[[ Data excerpt, beginning ]]

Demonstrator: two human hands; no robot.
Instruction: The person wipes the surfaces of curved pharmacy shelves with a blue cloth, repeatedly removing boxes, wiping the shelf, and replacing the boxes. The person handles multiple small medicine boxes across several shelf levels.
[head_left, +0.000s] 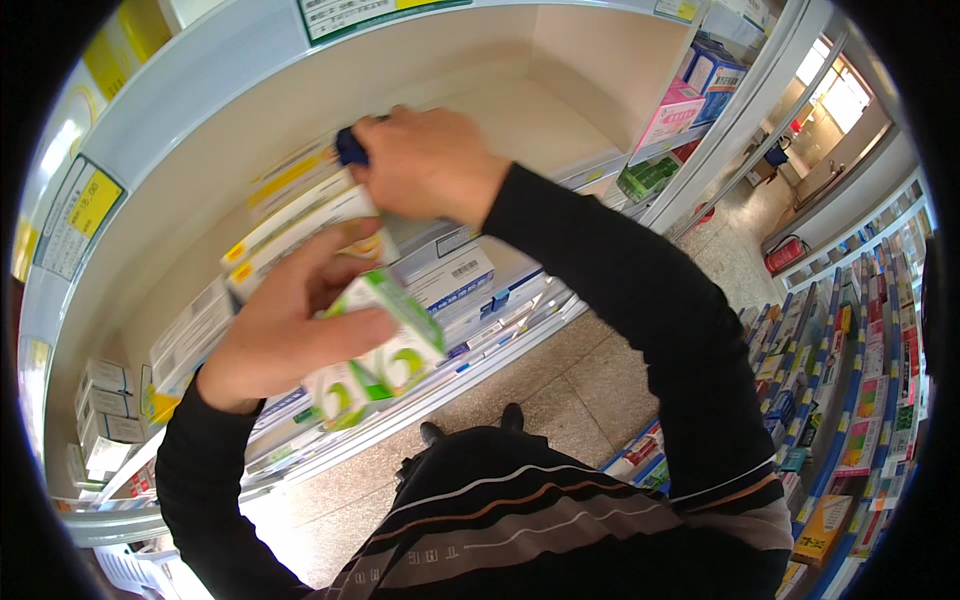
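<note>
My left hand (292, 322) holds green-and-white cartons (401, 349) between thumb and fingers, in front of the shelf; their exact number is unclear. Its fingertips lie near white-and-yellow cartons (300, 240) that stand side by side on the shelf. My right hand (427, 161) reaches into the shelf compartment with bent fingers around a dark blue object (351, 148), too hidden to identify. This object is at the end of a yellow-and-white carton (292, 180) behind the others. Whether the right hand also touches that carton cannot be told.
Stacked white cartons (112, 412) stand at the left of the shelf. A price label (82, 217) hangs on its edge. Pink (675, 112) and blue cartons (716, 79) fill a compartment at right. Slanted racks of packages (847, 375) and a fire extinguisher (786, 255) are farther right.
</note>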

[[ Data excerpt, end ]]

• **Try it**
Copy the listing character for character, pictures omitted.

• **Exercise result**
Demonstrator: two human hands; no robot.
Instruction: The person wipes the surfaces of curved pharmacy shelves with a blue cloth, repeatedly removing boxes, wiping the shelf, and replacing the boxes. The person handles multiple small medicine boxes across several shelf levels.
[head_left, +0.000s] 
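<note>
My left hand (292, 322) holds green-and-white cartons (401, 349) between thumb and fingers, in front of the shelf; their exact number is unclear. Its fingertips lie near white-and-yellow cartons (300, 240) that stand side by side on the shelf. My right hand (427, 161) reaches into the shelf compartment with bent fingers around a dark blue object (351, 148), too hidden to identify. This object is at the end of a yellow-and-white carton (292, 180) behind the others. Whether the right hand also touches that carton cannot be told.
Stacked white cartons (112, 412) stand at the left of the shelf. A price label (82, 217) hangs on its edge. Pink (675, 112) and blue cartons (716, 79) fill a compartment at right. Slanted racks of packages (847, 375) and a fire extinguisher (786, 255) are farther right.
</note>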

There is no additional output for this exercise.